Cannot work with newlines with latest parsing update

Question

Cannot work with newlines with latest parsing update

LogicalChaos opened this issue 10 years ago · comments

I forked to implement a Perforce parser. I have it completed, but when I went to merge with your latest which splits the parsing into chunks, I'm unable to get it functioning again. I've found if I remove all newlines except those between change sets, I can get it parsing again. But, that involves quite a bit of data massaging to clean up the perforce log. Do you have any suggestions? If you look on my perforce branch, you can see my grammar.

Adam Tornhill · Answer 1 · Fri Jan 23 2015 05:16:43 GMT+0800 (China Standard Time)

Sounds cool with a Perforce parser - would definitely be a good addition.
First some background on my latest change: Instaparse is quite memory hungry. When I parsed the complete grammar in one pass, Code Maat run out of memory on larger logfiles. That's why I chose to split the log into smaller parts and feed those to Instaparse one by one (you'd run into the same problem with your current Perforce parser).

I see the you re-used the hiccup-based-parser. As you probably noticed, that's the one that does the chunking. In the current version, I split the log on each blank line (see function extend-when-complete). That works fine for both Git and Mercurial that don't have any blank lines within their entries. But, it won't work for Perforce that includes several blank lines in each entry.
I'd suggest that you identify a different criterion that's capable of identifying the end of a Perforce entry. Then you have to parameterize the hiccup-based-parser with that criterion (end-of-log-entry?perhaps).
Does that sound resonable?

Robert Creager · Answer 2 · Sat Jan 24 2015 03:54:21 GMT+0800 (China Standard Time)

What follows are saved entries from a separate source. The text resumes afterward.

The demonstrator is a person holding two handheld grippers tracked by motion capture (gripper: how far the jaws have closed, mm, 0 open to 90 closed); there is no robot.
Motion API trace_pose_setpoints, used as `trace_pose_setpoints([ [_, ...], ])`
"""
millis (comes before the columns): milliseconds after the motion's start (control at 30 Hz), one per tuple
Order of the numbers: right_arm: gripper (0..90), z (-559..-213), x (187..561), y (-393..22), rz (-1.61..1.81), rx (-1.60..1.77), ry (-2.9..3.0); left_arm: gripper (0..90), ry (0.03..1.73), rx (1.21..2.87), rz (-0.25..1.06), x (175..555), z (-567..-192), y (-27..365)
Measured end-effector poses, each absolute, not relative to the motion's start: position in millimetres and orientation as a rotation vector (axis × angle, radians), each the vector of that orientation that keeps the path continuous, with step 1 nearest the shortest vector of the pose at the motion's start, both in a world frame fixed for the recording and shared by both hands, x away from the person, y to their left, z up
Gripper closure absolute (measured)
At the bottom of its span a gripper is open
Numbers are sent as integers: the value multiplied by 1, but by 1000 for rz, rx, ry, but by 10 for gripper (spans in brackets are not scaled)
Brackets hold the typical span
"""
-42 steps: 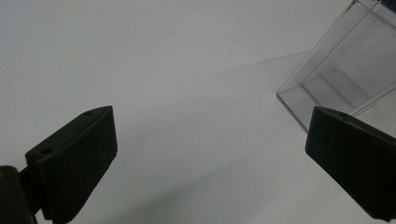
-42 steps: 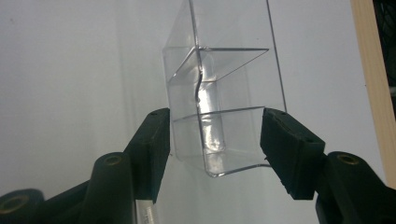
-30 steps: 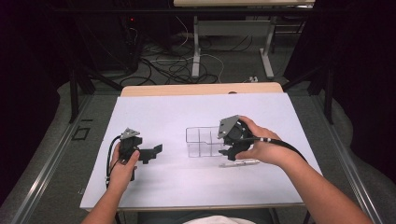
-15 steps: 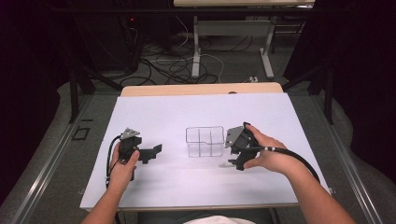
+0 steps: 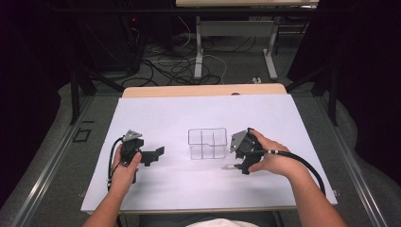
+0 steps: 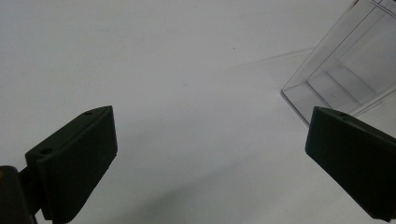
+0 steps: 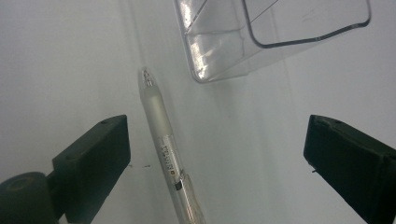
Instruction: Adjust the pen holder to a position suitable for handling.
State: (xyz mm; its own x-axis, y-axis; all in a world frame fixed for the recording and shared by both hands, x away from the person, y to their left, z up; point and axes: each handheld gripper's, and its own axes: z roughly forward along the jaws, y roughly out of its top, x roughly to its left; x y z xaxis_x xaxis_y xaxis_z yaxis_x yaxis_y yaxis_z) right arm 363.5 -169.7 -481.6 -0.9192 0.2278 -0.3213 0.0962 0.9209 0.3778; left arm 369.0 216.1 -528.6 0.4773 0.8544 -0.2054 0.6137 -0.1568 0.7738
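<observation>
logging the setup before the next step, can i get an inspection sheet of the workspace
surface: white table, no marks seen
job's things: pen lying flat beside clear divided box, apart from it
clutter: nothing seen
grippers: right gripper open, jaws either side of the pen, not pressing; left gripper open, nothing between
cables: one trails from each gripper; more on the floor beyond
surroundings: dark room, table legs behind

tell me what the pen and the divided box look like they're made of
Pen: likely plastic, a frosted translucent barrel with a printed label and a small metallic-looking tip. Divided box: seemingly clear hard plastic, maybe acrylic; you see the white table straight through its glossy walls, and the edges catch bright highlights.
</observation>
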Motion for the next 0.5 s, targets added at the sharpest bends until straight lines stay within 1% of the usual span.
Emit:
trace_pose_setpoints([
  [67,80,-486,364,-169,489,227,2730,24,1228,1868,354,369,-529,217],
  [100,119,-488,364,-169,485,218,2737,24,1228,1867,354,369,-529,217],
  [133,196,-490,364,-169,472,177,2757,24,1229,1868,354,369,-528,217],
  [200,209,-492,363,-168,475,181,2759,24,1228,1867,353,370,-528,217],
  [233,275,-495,363,-167,469,152,2770,24,1228,1867,354,370,-528,217],
  [267,275,-495,363,-167,469,152,2770,24,1228,1868,353,370,-528,217],
  [333,337,-498,362,-167,445,135,2793,24,1227,1870,355,370,-529,217],
  [400,354,-501,362,-167,441,138,2804,24,1232,1862,353,370,-529,217],
  [467,390,-505,362,-166,415,126,2809,24,1231,1862,349,370,-529,216],
  [500,390,-505,362,-166,415,126,2809,24,1230,1863,350,370,-529,216],
])
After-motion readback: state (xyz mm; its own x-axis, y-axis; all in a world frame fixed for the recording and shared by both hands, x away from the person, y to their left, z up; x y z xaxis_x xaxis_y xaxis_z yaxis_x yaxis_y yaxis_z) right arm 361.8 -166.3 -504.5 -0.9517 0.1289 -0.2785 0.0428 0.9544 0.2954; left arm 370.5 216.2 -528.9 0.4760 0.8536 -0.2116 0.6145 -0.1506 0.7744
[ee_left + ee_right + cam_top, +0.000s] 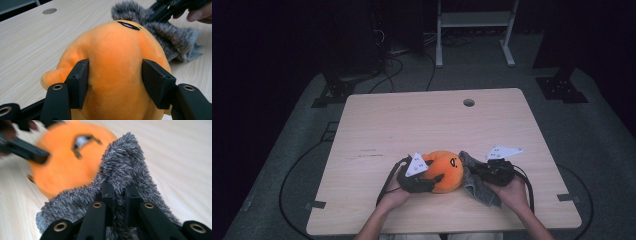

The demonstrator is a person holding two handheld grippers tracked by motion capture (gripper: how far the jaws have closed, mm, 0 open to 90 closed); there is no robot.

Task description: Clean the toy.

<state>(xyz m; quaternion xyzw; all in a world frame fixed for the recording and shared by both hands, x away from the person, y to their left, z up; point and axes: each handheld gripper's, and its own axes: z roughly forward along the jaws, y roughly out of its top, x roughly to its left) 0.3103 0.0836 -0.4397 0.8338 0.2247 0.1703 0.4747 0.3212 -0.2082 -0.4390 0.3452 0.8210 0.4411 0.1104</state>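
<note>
Left tool [115, 82] clamps orange plush [117, 65]; right tool [120, 195] pinches grey cloth [125, 170].

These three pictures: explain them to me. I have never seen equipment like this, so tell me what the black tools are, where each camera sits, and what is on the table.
A person sits at a wooden table with a hand-held clamp tool in each hand; each tool has two black jaws that squeeze together. The high view comes from a fixed camera above, looking down on the table. The other two come from small cameras riding on the tools, looking along their jaws. The left gripper presses its jaws on both sides of an orange plush toy. The right gripper is pinched shut on a fluffy grey cloth that lies against the toy. From above, toy and cloth sit near the table's front edge, between the two hands.
</note>
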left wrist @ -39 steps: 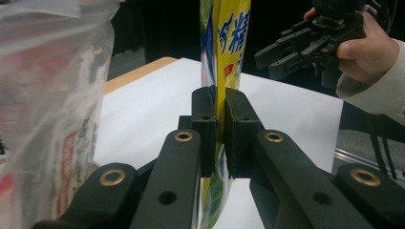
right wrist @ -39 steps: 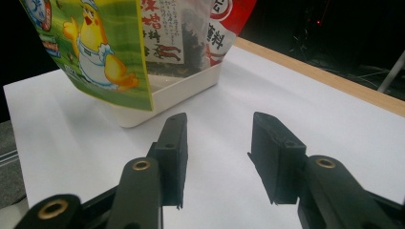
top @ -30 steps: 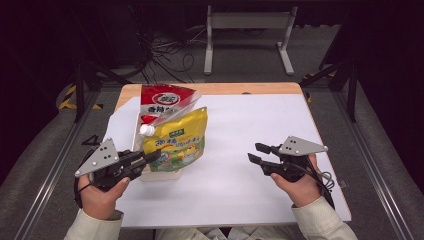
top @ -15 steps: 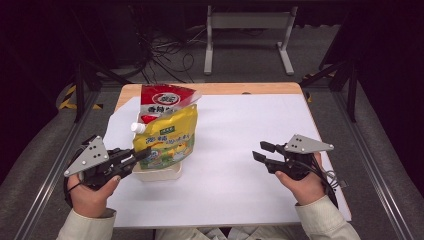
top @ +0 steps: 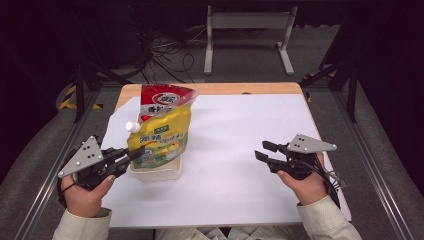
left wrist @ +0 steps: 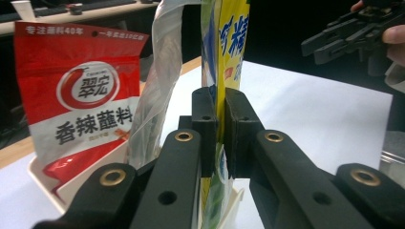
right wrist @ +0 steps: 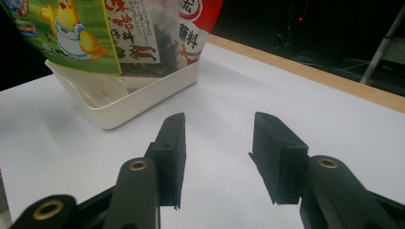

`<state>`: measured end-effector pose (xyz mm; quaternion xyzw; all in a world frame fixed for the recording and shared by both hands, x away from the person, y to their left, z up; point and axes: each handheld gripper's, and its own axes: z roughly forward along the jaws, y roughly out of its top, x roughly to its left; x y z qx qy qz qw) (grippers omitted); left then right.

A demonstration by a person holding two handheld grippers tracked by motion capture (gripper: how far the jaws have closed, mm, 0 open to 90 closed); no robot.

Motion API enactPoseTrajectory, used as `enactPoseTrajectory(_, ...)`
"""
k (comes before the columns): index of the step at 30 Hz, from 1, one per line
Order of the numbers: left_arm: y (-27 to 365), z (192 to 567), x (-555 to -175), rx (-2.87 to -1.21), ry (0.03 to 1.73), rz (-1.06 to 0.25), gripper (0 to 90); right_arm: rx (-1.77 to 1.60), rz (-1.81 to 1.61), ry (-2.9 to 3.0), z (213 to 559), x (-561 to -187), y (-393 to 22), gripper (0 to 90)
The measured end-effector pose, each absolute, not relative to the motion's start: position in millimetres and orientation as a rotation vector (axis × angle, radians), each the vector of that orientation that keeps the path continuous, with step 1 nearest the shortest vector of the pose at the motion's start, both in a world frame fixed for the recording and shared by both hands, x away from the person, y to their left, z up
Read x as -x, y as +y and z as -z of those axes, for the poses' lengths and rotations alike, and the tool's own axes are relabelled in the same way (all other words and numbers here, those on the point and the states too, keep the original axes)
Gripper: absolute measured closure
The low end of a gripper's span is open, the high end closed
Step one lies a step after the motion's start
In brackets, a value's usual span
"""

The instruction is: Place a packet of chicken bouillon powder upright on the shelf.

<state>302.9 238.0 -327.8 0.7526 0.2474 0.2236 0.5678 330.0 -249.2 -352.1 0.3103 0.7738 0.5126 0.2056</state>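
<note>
While the left gripper (left wrist: 217, 129) pinches the soft, floppy yellow pouch (top: 162, 135) by its thin edge, the right gripper (right wrist: 217, 138) fingers gape empty; a firmer hold lies near the spout (top: 132, 127).

Readable text, as I see it from my station:

1. Red pouch (left wrist: 81, 90), left claw view: top line 专注蘸料40年; round emblem 翠宏; large black characters 香辣蘸料 on the white band. Small print beside the top line I cannot read.
2. Yellow pouch (left wrist: 229, 47), same view: blue characters along its edge, partly cut off, unreadable.
3. Yellow pouch, right claw view (right wrist: 62, 33): cartoon chick; the print is too small to read.
</note>
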Motion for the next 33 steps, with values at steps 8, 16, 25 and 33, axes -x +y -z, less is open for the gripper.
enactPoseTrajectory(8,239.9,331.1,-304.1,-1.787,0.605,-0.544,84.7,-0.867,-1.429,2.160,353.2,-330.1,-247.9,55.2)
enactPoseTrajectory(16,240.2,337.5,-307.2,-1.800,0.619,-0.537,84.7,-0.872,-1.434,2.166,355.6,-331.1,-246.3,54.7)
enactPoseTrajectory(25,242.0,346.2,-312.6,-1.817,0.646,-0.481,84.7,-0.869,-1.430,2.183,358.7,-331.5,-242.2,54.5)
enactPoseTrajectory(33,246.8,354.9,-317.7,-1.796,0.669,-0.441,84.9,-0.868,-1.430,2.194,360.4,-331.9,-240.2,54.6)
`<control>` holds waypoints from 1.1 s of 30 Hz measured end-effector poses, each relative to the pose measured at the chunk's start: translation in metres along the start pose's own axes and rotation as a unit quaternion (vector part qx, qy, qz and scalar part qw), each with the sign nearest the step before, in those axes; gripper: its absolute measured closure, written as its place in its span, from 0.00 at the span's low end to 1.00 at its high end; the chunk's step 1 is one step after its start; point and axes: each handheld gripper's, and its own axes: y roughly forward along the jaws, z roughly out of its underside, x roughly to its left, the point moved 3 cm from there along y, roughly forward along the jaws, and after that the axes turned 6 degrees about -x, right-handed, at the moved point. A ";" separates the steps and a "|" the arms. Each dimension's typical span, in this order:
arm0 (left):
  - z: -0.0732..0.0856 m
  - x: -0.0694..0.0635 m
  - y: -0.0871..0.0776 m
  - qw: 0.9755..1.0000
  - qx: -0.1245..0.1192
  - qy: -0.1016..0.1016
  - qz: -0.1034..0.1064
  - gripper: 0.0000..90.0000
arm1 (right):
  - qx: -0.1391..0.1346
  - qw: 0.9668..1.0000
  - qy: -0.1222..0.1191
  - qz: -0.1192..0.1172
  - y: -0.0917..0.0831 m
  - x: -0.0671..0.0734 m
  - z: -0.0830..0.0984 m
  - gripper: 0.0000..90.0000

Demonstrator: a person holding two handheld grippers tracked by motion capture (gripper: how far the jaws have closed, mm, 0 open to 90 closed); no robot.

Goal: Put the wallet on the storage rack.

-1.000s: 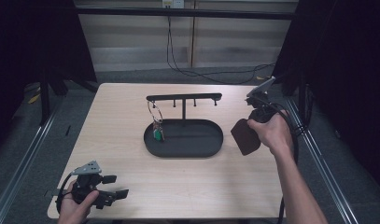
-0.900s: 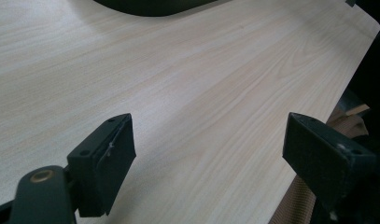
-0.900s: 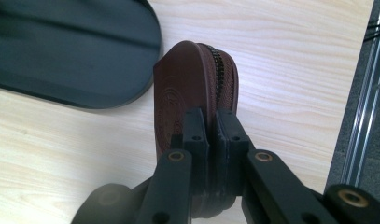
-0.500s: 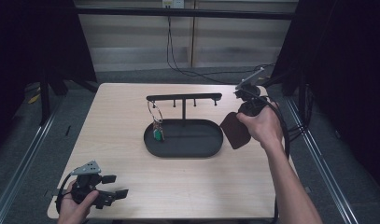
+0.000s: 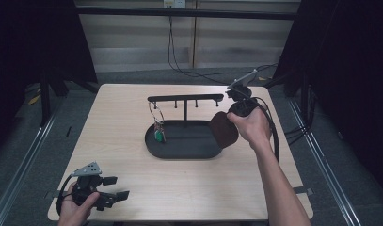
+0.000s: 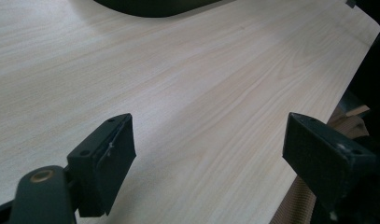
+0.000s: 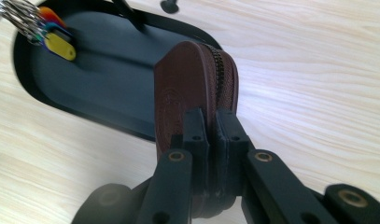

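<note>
The right gripper has its jaws clamped tight on a brown zipped pouch, pinching it by one end so that the leather stands on edge between the two black pads; in the right gripper view the pouch rises straight out of the closed jaws, its zipper running along the right-hand side, and the right gripper grips it near its lower rim; the pouch hangs over the right end of the black oval tray, partly above the tray's rim and partly above the bare wood of the table, toward the table's right edge; I cannot tell whether it touches the tray; a T-shaped hanger bar stands at the tray's back, and a bunch of keys with coloured tags dangles from a peg at the bar's left end, well apart from the pouch; those keys show blurred at the tray's far end in the right gripper view; the left gripper rests near the table's front left corner, its jaws standing wide with nothing between them, only plain wood beneath the left gripper; it lies well apart from the pouch.
</note>
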 end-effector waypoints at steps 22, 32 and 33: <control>0.000 0.001 -0.002 1.000 -0.002 0.000 -0.001 0.19 | -0.039 0.989 0.095 -0.106 0.032 -0.006 -0.002 0.93; 0.000 0.000 -0.001 1.000 -0.001 0.001 0.000 0.19 | -0.057 0.982 0.131 -0.125 0.054 -0.015 0.005 0.93; 0.000 0.001 -0.001 1.000 0.000 0.001 0.000 0.19 | -0.058 0.981 0.136 -0.127 0.056 -0.017 0.006 0.93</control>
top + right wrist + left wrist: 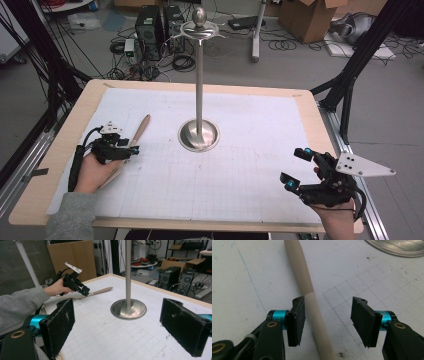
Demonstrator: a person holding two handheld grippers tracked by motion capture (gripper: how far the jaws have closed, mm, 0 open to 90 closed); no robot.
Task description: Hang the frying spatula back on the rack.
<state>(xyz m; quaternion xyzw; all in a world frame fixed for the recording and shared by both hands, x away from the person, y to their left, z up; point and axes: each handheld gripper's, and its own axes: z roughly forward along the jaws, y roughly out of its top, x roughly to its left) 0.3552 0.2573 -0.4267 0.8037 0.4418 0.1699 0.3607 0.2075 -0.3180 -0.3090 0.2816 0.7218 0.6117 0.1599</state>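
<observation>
Table lot: two hand-held grippers, one wooden utensil, one steel stand.

Nearest, at the front right corner: right gripper [296, 169], black with blue-tipped jaws spread wide, nothing between them, held above the white gridded paper sheet [240, 175]. Front left: left gripper [131, 150], jaws partly apart and astride the long pale wooden utensil handle [310, 302]; one pad lies against or just beside the handle, the other stands clear, so no grip; exact contact is hard to judge. The utensil lies flat on the sheet, angled away toward the stand. Mid-table: polished steel stand [199, 135], round dish base, tall upright pole. Beneath all: light wooden tabletop [75, 115].
</observation>
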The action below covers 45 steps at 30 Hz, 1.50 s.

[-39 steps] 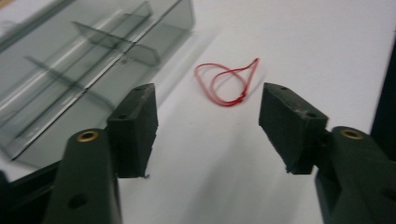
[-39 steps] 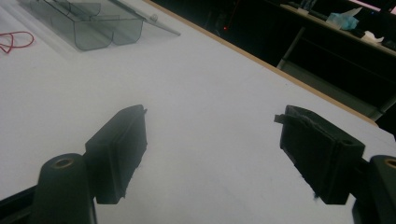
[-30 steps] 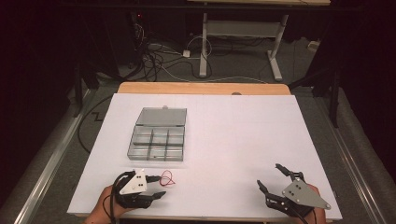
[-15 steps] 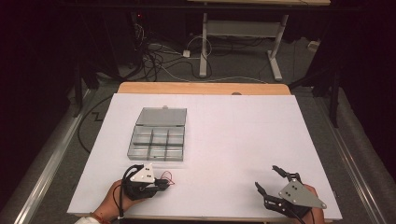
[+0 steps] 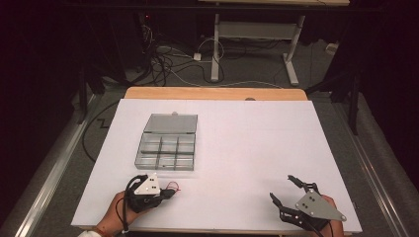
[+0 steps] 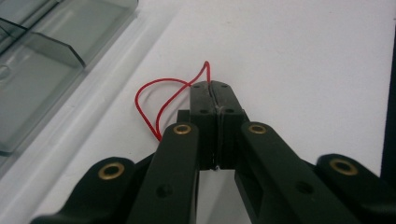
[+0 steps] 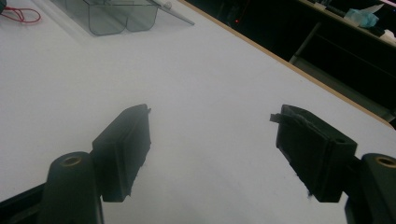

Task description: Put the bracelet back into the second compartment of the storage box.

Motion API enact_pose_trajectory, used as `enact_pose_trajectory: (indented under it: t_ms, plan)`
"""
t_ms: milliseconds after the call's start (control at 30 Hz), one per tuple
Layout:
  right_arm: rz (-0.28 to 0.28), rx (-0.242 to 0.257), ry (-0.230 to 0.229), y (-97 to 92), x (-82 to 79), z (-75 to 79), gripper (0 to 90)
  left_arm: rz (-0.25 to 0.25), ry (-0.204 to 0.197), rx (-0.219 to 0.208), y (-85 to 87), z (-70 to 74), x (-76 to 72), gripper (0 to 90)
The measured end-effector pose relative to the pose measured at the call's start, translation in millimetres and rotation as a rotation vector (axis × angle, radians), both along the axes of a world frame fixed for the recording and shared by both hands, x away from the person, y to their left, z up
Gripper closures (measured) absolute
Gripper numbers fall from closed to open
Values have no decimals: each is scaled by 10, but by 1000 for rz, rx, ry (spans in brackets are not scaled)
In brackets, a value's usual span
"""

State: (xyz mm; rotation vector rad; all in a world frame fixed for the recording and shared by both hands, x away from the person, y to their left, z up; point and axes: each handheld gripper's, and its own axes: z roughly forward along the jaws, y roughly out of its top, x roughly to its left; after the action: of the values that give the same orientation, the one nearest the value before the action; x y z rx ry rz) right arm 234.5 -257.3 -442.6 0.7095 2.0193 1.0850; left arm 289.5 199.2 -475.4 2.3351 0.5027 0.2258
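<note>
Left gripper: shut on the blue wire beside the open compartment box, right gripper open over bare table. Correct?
Not quite: the wire is red, not blue, as the left gripper view shows. The rest holds: the left gripper is shut on it beside the open compartment box, and the right gripper is open over bare table.

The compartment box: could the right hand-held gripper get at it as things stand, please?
Probably yes: bare white table lies between the open right hand-held gripper and the compartment box, with nothing in the way.

High overhead, two close views, shared box [image 5: 168, 148]
</note>
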Motion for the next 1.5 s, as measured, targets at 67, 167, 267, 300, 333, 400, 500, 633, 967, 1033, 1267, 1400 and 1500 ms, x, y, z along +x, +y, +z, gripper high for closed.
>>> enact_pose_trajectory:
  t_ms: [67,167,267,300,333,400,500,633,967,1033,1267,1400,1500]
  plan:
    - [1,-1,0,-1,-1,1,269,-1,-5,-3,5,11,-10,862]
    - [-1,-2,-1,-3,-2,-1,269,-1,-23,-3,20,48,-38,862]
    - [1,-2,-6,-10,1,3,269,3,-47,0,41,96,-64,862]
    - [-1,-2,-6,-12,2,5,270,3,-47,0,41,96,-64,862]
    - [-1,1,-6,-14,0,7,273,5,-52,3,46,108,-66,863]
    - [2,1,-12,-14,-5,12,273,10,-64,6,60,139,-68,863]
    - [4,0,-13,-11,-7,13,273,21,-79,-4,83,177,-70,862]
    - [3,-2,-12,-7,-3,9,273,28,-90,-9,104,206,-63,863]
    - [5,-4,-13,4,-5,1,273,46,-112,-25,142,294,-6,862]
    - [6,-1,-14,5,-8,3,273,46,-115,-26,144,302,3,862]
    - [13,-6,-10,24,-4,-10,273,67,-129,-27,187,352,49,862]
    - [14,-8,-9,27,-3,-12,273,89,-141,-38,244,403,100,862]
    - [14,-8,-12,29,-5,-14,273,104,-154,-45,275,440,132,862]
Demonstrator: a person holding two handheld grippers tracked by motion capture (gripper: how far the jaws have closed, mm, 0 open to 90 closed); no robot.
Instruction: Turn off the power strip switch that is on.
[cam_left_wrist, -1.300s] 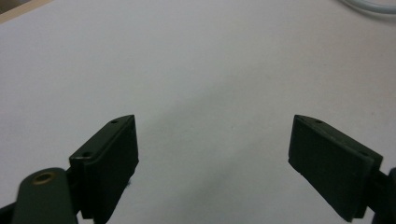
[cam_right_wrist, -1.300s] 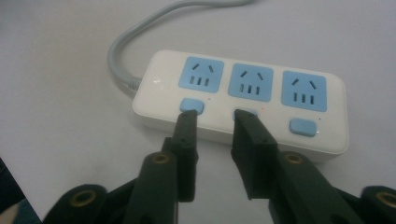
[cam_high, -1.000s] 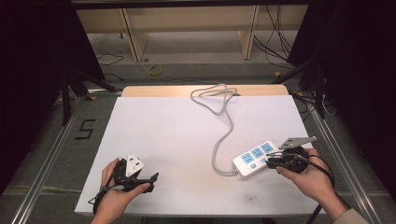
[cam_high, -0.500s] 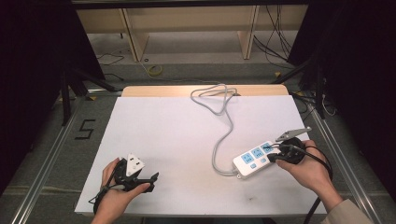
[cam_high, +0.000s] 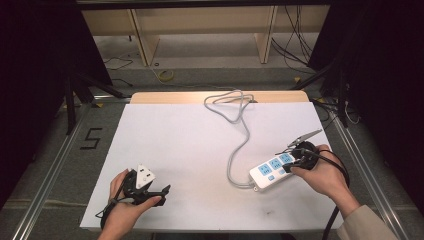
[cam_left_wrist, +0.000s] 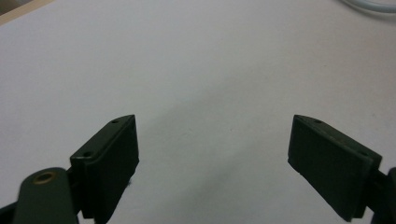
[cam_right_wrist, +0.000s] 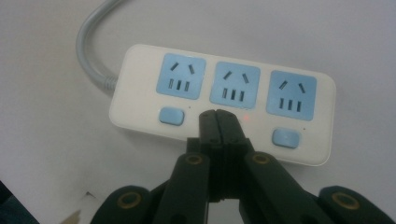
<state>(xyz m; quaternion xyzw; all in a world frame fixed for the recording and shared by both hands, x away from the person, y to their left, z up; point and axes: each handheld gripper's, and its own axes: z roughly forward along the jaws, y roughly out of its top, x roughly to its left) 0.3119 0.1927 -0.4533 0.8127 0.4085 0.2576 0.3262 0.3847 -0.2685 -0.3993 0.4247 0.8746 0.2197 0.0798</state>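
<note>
I had the right tool (cam_right_wrist: 218, 116) with its jaws pressed together, nothing between them, and the joined tip sat over the middle switch position of the power strip (cam_right_wrist: 224, 100). A small red light (cam_right_wrist: 246, 118) glowed just beside the tip, next to the middle socket. The two outer switches, the left blue button (cam_right_wrist: 171, 115) and the right blue button (cam_right_wrist: 286, 138), were plain to see and showed no light beside them that I could make out. From that I judged the middle switch had been pressed on, or was being pressed at that instant; I could not tell whether the tip was bearing down on the button or only resting above it, since the button itself was hidden under the tool.

In the high view the power strip (cam_high: 272, 170) lay on the white tabletop (cam_high: 190, 145) near my right edge, at an angle, with its grey cord (cam_high: 235, 130) looping away toward the far side. My right tool (cam_high: 296, 159) was at the strip's near-right end.

My left tool (cam_left_wrist: 212, 158) had its jaws wide apart over bare tabletop, gripping nothing; in the high view it rested (cam_high: 145, 187) at the near-left corner, well apart from the strip.

So my reading was: one of three switches dealt with, the two outer ones possibly left, if all three were wanted.
</note>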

What you said makes perfect sense, but is beyond me :-) I changed the log generation to make it consistent with the the others re blank lines ... | xargs -I commitid -n1 sh -c 'p4 describe -s commitid | grep -v "^\s*$" && echo "'. If you're up for it (I'd need major help), I'd like to add churn capabilities. The output Perforce spits out adds the following to each change set described.

Differences ...
==== //depot/project/Command.cpp#9 (text) ====
add 1 chunks 10 lines
deleted 0 chunks 0 lines
changed 0 chunks 0 / 0 lines

Thoughts?

Robert Creager · Answer 3 · Sat Jan 24 2015 04:09:33 GMT+0800 (China Standard Time)

Hmmm... With the new parser, I'm getting Exception in thread "main" java.lang.OutOfMemoryError: GC overhead limit exceeded, which is obviously different from the previous OOM problems. This is with change logs that failed previously. I'm looking to see if I can pinpoint what in the data is causing this. I suspect it's a change set with ~26000 files associated with it from a copy/merge operation.

Adam Tornhill · Answer 4 · Sun Jan 25 2015 00:31:12 GMT+0800 (China Standard Time)

I've seen the GC overhead limit exception as well on the earlier version of Code Maat before the memory optimization. Did you manage to get the chunking working now? That should solve this issue as well.
I'll have a look at your pull request during next week - thanks for the contribution!

Robert Creager · Answer 5 · Sun Jan 25 2015 02:20:04 GMT+0800 (China Standard Time)

Yes, I got the chunking working. The problem occurs with a change list of ~1400 with 35k lines when any individual change list goes over ~50 files. I can privately send you a problem file if you want.

Adam Tornhill · Answer 6 · Mon Jan 26 2015 00:32:24 GMT+0800 (China Standard Time)

Yes, please do that and I'll have a look. You can contact me at adam at adamtornhill dot com

Robert Creager · Answer 7 · Mon Jan 26 2015 07:41:35 GMT+0800 (China Standard Time)

I've sent two files, ~1MB compressed total.